No, nothing to do with the Echo and the Bunnymen song. Yesterday Ian Syson and I sought out pioneering Victorian football journo Fred Villiers. Fred had been at a number of papers (Argus, Sporting Globe to name just two), as well as on radio and a lengthy spell on World of Sport. Fred's getting on in years, and his mind and memory are slipping... I would easily say it was the most difficult interview that I've had to do, and was not any easier on Fred either. Questions, comments, memories, references to friends vanished and gone, often nameless, all looped and repeated upon themselves... so while we couldn't get full access to the goldmine that was Fred's football life, we did come away somewhat humbled nevertheless, as well as informed by those things Fred could recall.
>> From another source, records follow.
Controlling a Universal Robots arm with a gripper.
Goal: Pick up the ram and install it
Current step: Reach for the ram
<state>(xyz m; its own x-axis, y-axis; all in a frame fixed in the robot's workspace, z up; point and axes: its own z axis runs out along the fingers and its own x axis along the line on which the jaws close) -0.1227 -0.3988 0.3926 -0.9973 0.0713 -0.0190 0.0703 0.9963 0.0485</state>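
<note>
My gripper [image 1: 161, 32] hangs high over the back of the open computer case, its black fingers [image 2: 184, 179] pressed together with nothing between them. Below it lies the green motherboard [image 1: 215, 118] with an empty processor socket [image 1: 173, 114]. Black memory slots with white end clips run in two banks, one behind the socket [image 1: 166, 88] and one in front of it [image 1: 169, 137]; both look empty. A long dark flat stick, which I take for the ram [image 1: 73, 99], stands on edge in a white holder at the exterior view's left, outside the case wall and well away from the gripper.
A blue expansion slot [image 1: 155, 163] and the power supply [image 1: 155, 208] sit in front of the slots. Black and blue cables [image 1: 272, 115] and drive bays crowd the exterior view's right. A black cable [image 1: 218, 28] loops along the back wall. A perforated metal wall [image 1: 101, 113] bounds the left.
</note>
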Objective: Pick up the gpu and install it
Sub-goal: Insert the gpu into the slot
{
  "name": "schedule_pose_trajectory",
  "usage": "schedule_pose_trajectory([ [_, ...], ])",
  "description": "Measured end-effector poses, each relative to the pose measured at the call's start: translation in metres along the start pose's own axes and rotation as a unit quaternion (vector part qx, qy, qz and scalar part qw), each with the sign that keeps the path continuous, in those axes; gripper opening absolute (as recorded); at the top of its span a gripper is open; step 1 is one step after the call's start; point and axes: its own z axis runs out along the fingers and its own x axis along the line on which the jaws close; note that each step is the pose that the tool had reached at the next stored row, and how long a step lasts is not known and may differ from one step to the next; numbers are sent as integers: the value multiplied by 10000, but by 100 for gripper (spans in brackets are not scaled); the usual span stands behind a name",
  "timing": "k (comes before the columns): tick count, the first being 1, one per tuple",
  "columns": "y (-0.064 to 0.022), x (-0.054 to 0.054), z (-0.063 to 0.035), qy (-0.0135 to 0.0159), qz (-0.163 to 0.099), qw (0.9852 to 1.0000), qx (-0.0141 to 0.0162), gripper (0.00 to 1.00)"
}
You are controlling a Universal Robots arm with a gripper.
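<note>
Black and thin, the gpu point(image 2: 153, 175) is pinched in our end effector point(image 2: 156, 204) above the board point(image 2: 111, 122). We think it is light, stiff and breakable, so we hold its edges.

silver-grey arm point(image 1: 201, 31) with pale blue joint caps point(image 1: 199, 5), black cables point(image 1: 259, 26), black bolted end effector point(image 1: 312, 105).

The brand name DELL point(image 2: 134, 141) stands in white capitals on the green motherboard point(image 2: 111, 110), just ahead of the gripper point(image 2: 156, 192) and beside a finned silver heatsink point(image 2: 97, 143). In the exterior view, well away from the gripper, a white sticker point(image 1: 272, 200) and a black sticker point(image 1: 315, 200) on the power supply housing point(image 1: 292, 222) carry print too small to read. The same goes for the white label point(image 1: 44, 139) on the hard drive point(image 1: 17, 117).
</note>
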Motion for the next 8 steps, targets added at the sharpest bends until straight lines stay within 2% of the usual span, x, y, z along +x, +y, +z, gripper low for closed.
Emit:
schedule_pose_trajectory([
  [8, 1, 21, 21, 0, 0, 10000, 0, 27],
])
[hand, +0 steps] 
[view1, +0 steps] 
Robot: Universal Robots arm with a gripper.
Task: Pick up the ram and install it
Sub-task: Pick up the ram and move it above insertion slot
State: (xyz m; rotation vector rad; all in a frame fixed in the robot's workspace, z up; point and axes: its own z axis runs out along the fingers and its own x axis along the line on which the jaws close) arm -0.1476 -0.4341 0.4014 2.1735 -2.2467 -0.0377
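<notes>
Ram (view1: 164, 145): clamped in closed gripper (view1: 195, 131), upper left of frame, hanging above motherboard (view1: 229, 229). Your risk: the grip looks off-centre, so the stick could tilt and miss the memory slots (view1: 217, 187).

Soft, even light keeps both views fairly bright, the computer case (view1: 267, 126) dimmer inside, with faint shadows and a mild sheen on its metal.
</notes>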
Amongst those things were Fred's pushing for soccer coverage in the papers he was working on... with the proof being in the pudding with circulations rising whenever the round ball game was included. The young men he recruited to report on the games, and who got paid twice over, once for their print reports and once for their radio work. His struggles within the 'mainstream' sporting media, and against those who hated our game... Jack Dyer in particular received ratbag status while others, like Lou Richards, were more indifferent to the game.
An interesting theme has started developing perhaps about cultural gatekeepers... we covered this earlier with our first interviewee, women's soccer pioneer Betty Hoar, who said the ability of women and girls to break into established clubs was dependent on the main stalwart, worker, diehard, however you'd like to put it, being either for or against women playing. Likewise it seems, in the media, newspaper editors and culturally important people like Dyer hold large sway over how their minions will behave... and what they say goes. So no second tier sport in The Age really means no second tier soccer, but heaps of second, third, fourth and fifth tier aussie rules. Jack Dyer ripping into soccer and giving Fred a hard time repeatedly on the show means that acceptance from the wider public, who hold Dyer up as a paragon of Australian values (especially masculine and sporting wise), is near impossible to attain.
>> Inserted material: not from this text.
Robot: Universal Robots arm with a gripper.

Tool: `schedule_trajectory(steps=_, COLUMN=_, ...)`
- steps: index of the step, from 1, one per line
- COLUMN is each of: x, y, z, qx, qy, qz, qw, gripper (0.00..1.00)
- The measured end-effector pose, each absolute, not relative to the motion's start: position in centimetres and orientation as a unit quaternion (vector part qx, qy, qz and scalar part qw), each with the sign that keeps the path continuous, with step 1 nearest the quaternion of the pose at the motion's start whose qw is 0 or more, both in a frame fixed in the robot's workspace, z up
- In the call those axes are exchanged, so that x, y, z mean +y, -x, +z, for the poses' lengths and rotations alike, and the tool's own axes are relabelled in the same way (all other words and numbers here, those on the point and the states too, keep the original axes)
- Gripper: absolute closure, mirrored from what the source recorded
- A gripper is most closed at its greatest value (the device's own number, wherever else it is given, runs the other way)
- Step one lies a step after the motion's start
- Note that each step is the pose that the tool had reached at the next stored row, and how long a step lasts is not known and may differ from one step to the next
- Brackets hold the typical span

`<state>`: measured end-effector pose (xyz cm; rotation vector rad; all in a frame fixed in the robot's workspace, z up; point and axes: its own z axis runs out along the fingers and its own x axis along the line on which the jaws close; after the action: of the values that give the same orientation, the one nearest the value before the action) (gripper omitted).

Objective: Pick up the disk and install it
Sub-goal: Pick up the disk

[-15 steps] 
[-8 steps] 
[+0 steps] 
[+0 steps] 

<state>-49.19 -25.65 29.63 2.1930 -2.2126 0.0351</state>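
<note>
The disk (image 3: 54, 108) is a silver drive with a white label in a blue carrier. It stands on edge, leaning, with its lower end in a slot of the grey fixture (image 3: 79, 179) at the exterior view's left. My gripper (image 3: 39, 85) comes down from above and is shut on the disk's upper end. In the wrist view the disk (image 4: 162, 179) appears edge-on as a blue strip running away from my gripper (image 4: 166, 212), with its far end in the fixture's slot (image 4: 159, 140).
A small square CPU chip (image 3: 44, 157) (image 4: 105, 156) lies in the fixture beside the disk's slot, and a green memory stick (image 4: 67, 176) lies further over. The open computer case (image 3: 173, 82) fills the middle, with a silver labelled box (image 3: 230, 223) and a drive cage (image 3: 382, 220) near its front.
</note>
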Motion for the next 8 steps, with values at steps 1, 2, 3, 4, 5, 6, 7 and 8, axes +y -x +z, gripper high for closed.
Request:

Fred also showed us some of his photos, taken before he came to Australia in the late 1940s. Few had anything to do with football (there was one photo of the team he played for in England), but there were some taken from a position in the crowd, of such people as the late Queen Mother, Princess Elizabeth, Wallis Simpson, Edward VIII, Neville Chamberlain.... in my opinion some remarkable shots, taken with a photographer's eye for the moment. It's sad that we had to meet Fred at this time, and not earlier - but it was better late than never. I'm certainly richer for the experience.
My goodness,
ReplyDeleteI am not at all surprised that you found Freddy in the state he was.
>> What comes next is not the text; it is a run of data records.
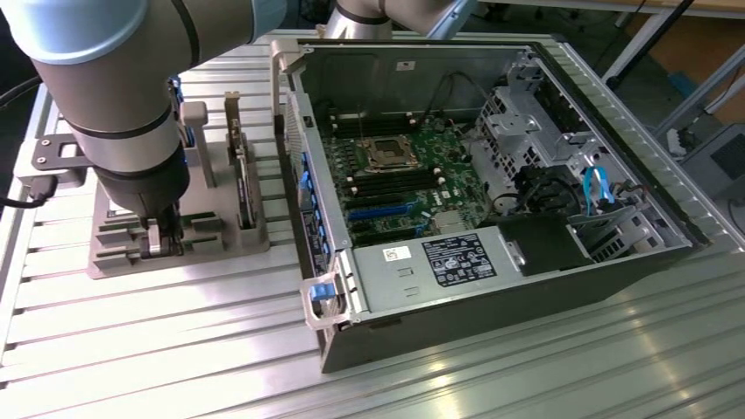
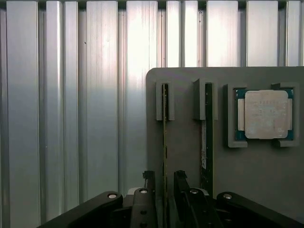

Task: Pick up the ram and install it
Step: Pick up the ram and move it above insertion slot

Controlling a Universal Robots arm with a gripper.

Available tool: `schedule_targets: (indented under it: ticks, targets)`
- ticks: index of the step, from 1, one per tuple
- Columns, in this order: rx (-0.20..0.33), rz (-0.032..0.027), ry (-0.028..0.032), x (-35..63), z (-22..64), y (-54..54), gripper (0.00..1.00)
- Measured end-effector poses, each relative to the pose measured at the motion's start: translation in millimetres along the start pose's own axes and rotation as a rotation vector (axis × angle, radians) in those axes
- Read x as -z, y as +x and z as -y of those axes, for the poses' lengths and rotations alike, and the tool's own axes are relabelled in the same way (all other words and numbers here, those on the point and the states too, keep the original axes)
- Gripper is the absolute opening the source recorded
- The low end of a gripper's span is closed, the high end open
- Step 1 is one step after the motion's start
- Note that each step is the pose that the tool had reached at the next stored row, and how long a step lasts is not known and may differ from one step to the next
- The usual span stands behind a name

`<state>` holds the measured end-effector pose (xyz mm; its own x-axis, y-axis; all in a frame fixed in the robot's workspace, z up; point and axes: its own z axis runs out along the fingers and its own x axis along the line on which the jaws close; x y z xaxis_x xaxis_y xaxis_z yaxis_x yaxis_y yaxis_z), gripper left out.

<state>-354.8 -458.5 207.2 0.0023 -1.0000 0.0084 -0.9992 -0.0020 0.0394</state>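
Green thin ram (image 2: 165, 128) edge-up in matte grey slotted holder (image 2: 185, 142), black hand (image 2: 164, 175) spread apart astride it.

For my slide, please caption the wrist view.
Open gripper straddles the ram, standing on edge in a grey holder that also holds a processor chip.

Jaws straddle the ram (image 2: 165, 142) with slim gaps; a second stick (image 2: 207, 137) seemingly stands close.
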Motion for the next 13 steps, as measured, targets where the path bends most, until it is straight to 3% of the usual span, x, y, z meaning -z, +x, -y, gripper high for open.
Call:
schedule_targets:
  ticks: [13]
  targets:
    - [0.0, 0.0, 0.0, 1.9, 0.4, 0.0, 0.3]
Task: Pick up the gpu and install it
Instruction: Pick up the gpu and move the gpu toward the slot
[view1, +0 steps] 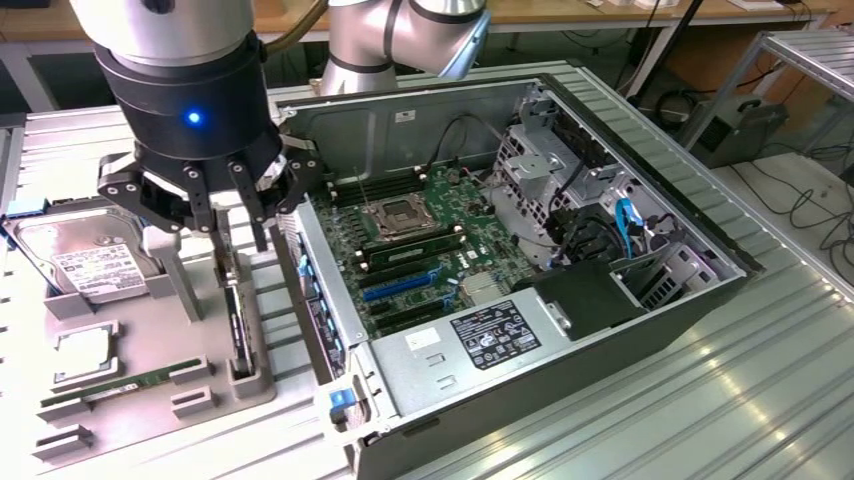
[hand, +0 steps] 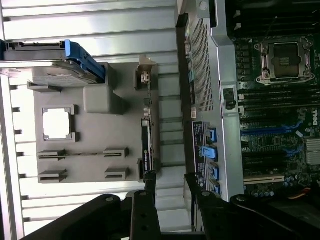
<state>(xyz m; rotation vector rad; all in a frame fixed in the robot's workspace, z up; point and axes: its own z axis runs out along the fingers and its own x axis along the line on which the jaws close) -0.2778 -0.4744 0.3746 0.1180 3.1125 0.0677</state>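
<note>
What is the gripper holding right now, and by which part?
Nothing. The gripper hangs open just above the gpu, which stands on edge in its slot on the grey tray.

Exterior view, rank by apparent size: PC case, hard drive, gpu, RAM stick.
1. PC case, by far the largest.
2. hard drive, broad face showing.
3. gpu and RAM stick: both show as thin edge-on strips of similar length, too alike to rank.
</note>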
Towards the end of his stint on World of Sport I began to notice how poor a host of the soccer segment he was.
I can just imagine whats happened to him since.
As for Dyer and Richards.
I think Dyer was ALP and Richards a Liberal.
Can it be argued that the ALP supporters struggled to accept migrants because they were goign to take their jobs? And also bring that foreign game to this shore.
The Libs were indifferent to migrants because they were never going to be a threat to their position of power.